Id. at 3 (citations and footnote omitted).

Thus, each of plaintiffs' contentions here, it appears, have been addressed and rejected by at least one other court. This Court has been shown no reason to believe that those courts were any of them less wise or well-informed, and, in the aggregate, the judicial authority presently available overwhelmingly supports the proposition that statistical sampling in the readjudication of Medicare claims by HHS to determine overpayments and reimbursement liability is lawful.
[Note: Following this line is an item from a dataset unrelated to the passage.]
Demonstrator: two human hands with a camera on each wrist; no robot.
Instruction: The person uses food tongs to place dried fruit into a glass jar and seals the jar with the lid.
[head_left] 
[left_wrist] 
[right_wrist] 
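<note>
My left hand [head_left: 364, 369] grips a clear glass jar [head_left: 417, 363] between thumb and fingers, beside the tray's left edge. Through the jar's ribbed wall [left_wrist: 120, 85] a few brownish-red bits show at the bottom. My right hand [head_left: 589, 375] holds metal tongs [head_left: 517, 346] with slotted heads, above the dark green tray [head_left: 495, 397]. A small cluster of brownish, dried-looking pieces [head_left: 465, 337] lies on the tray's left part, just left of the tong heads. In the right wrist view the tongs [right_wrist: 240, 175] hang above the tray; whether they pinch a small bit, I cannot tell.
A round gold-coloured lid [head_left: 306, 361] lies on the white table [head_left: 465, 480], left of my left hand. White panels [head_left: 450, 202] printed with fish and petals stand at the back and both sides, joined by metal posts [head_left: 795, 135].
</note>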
It is, therefore, this 12th day of February, 1990,

ORDERED, that plaintiff's motion for summary judgment is denied; and it is

FURTHER ORDERED, that defendant's motion for summary judgment is granted, and the complaint is dismissed with prejudice.

NOTES

[1] The services not covered by the Act are those "which ... are not reasonable and necessary for the diagnosis or treatment of illness or injury" or are for "custodial care." 42 U.S.C. § 1395y.

[2] The Court concludes that it has subject matter jurisdiction under 42 U.S.C. § 405(g). See Bowen v. City of New York, 476 U.S. 467, 106 S. Ct. 2022, 90 L. Ed. 2d 462 (1986). The validity vel non of statistical sampling has been pursued administratively by plaintiff Chaves County to the Appeals Council level within HHS, and the Appeals Council has declined to entertain the issue.

[3] The only case known to the Court to have disallowed a sample-based overpayment determination is Daytona Beach General Hospital, Inc. v. Weinberger, 435 F. Supp. 891 (M.D.Fla. 1977), in which the court took exception to the size of the sample used, but did not categorically reject sampling as a review technique. The court did hold, however, that the extrapolation of the sample results to the entire claims universe constituted a due process violation.